Não se pode passar ao lado das constantes turbulências político-militares na Guiné-Bissau quando se faz o balanço das ajuda recebidas da Suécia no quadro da cooperação até aqui existente.

Conhecedor dos principais problemas sociais da Guiné-Bissau, a Suécia desde cedo compreendeu a necessidade de apoiar a reforma nas Forças Armadas, disponibilizando meios financeiros para o efeito no intuito de se prevenir situações de instabilidade política, económica e social. Meios esses destinados à desmobilização e integração de militares na vida social activa.

A Suécia também disponibilizou ajudas consideráveis à Liga Guineense dos Direitos Humanos, contribuindo desta forma para o fortalecimento das estruturas democráticas na sociedade civil guineense.

Porque é preciso continuar a sensibilizar os guineenses para a necessidade de uma rápida assimilação dos conceitos da democracia, ainda que adaptada às realidades do país, a ajuda sueca continua a ser indispensável.

Indicar os mais de 30 anos de ajuda Sueca à Guiné-Bissau é positivo na transmissão de uma relação de amizade e de cooperação, mas não pode ser definida como um período que estabelece etapas de reconhecimento na continuação ou suspensão das ajudas e da cooperação entre os 2 países.

Porque no momento actual se estão a dar passos positivos no sentido do reencontro com a estabilidade e porque a execução de reformas necessárias para uma melhor implementação dos princípios democráticos e da sustentação de um Estado de Direito na Guiné-Bissau também necessitarem de apoios de países amigos como a Suécia, peço-lhe, Excelência, que reconsidere a suspensão das ajudas à Guiné-Bissau.

3-Pelo desenvolvimento

A mudança geracional, aliada ao crescendo de quadros formados, tem contribuído positivamente para a diversidade da mentalidade dos guineenses, numa visão futurista rumo ao desenvolvimento.

Nesta perspectiva, Senhor Primeiro Ministro, estamos perante a necessidade de se continuar a apoiar a Guiné-Bissau na busca de pontos de referência que possibilitem o fortalecimento do espírito de iniciativa bem como a capacidade de inovação dos seus recursos humanos.

Esta talvez seja a melhor altura não para suspender as ajudas à Guiné-Bissau, mas sim para reforçar essas ajudas. 

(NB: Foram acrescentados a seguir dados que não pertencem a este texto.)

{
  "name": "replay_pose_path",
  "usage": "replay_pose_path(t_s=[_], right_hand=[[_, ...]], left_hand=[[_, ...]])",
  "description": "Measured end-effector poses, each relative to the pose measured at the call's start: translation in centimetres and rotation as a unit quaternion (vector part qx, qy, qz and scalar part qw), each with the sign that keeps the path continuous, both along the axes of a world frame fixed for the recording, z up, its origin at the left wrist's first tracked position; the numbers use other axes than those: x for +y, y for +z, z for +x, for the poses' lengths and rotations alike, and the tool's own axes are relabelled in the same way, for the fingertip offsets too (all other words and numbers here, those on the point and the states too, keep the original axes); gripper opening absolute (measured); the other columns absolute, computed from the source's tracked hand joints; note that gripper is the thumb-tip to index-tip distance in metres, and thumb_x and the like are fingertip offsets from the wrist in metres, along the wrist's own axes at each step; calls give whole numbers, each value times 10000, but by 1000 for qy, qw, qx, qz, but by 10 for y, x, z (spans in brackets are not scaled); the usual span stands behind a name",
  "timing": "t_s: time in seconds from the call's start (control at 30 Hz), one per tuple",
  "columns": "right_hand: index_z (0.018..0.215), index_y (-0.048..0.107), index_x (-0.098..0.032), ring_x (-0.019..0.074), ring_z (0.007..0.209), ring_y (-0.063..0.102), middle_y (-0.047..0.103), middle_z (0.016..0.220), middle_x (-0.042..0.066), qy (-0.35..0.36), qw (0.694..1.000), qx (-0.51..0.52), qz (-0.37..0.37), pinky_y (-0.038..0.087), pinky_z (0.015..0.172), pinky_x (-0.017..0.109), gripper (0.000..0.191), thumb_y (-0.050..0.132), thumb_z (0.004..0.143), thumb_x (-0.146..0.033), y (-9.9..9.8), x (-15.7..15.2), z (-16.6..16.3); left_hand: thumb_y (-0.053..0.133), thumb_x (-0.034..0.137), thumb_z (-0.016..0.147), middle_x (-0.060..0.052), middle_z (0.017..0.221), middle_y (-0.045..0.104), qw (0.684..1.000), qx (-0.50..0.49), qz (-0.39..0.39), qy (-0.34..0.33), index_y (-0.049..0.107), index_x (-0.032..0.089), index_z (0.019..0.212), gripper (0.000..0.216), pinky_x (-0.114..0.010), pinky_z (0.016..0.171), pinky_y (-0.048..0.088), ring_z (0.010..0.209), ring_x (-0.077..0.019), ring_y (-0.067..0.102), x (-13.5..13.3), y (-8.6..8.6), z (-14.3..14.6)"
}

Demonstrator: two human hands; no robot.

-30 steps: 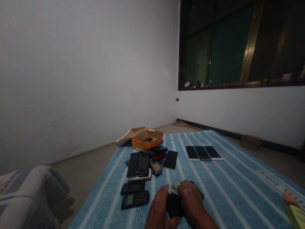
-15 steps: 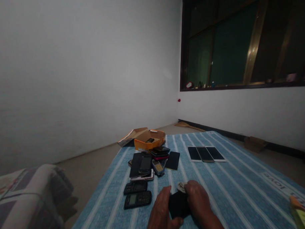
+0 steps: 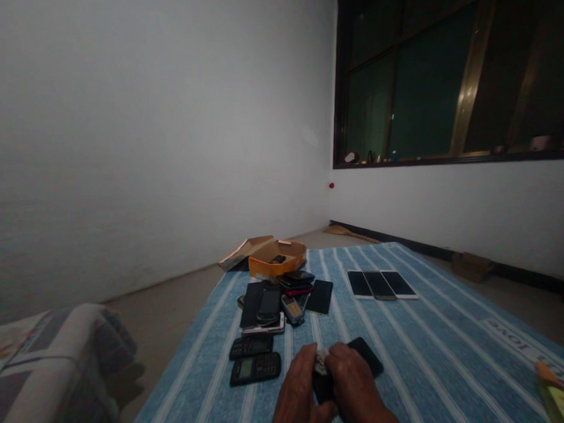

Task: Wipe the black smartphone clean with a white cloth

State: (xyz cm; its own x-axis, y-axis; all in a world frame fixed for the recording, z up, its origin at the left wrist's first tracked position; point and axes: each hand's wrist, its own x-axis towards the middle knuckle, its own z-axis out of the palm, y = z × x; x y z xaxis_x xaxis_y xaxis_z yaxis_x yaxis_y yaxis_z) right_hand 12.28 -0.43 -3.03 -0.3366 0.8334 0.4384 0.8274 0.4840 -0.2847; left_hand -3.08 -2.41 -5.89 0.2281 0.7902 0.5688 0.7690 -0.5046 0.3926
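Observation:
Both my hands are low in the middle of the view, over a blue striped mat [image 3: 425, 352]. My left hand [image 3: 298, 394] grips a small black phone [image 3: 322, 389] from the left. My right hand [image 3: 352, 387] is closed over its top, pressing a small pale cloth [image 3: 322, 359] against it. Just behind my right hand a black smartphone [image 3: 367, 355] lies flat on the mat.
Two dark keypad phones [image 3: 254, 358] lie left of my hands. Behind them is a heap of several phones [image 3: 279, 298] and an orange box [image 3: 276, 260]. Three smartphones [image 3: 381, 284] lie side by side further back. A yellow box [image 3: 555, 400] is at right, folded bedding [image 3: 54, 364] at left.
My right hand has slid left with the cloth over the phone, uncovering the black smartphone behind it. The view has shifted slightly left since a second ago.

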Motion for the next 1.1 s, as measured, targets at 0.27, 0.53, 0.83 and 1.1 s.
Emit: replay_pose_path(t_s=[0.27,0.53,0.83,1.1], right_hand=[[876,693,-196,172,839,595,670,868,24,74,997,15,14,358,742,268,184,620,807,-43,-1,-7,-9],[903,697,-185,183,868,595,673,903,45,50,999,2,-11,365,761,273,198,566,844,-49,1,-7,-8],[865,709,-153,194,911,614,680,910,87,-99,991,-57,-71,362,742,256,292,446,864,-25,32,8,21],[934,705,-150,186,910,634,677,970,98,-184,974,-82,-102,386,717,243,347,384,886,-28,35,5,45]], left_hand=[[688,283,738,-215,1369,557,1000,-3,-5,-12,396,143,1418,754,-506,1027,488,1263,-353,538,1,-5,-1],[700,278,719,-226,1318,591,1000,-11,19,-9,434,106,1369,723,-485,985,528,1209,-348,585,0,3,2],[636,153,605,-164,1343,578,995,-50,-81,6,443,163,1370,789,-520,1028,470,1238,-343,549,-7,25,10],[640,174,606,-154,1236,620,990,-50,-127,20,457,139,1361,778,-498,976,484,1134,-328,587,-11,42,15]])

A Guiné-Bissau precisa reganhar a confiança dos seus amigos e parceiros estratégicos é certo, mas, o momento é de viragem e se os amigos e parceiros estratégicos não tiverem em linha de conta que as mudanças que estão em curso precisam de motivação, de apoios, então estarão todos a contribuir  não para a recuperação de um país, mas sim para o afundar desse mesmo país.

Excelência, por Olof Palme e Amilcar Cabral, pela Suécia e pela Guiné-Bissau, faz sentido criar um novo modelo de ajuda e cooperação.

Termino a minha carta desejando-lhe óptimo desempenho no exercício das suas funções.

Com os melhores cumprimentos,

Fernando Casimiro (Didinho)

07.03.2005

English version Versão Inglesa


From: sb.registrator@primeminister.ministry.se

To: fernando.casimiro@mail.telepac.pt

Sent: Monday, May 09, 2005 1:38 PM

Subject: SB2005/5906

Postal address        Telephone        E-mail: registrator@primeminister.ministry.se

SE-103 33 Stockholm        +46 8 405 10 00

SWEDEN

Visitors' address        Fax

Rosenbad 4         +46 8 723 11 71

2005-05-09  SB2005/5906

Prime Minister Office

 Sweden

Assistant

 Karolina Stromberg

Fernando Casimiro

fernando.casimiro@mail.telepac.pt

On behalf of the Swedish Prime Minister, Mr. Goran Persson I wish to thank you for your e-mail regarding the relations between Sweden and Guinea-Bissau.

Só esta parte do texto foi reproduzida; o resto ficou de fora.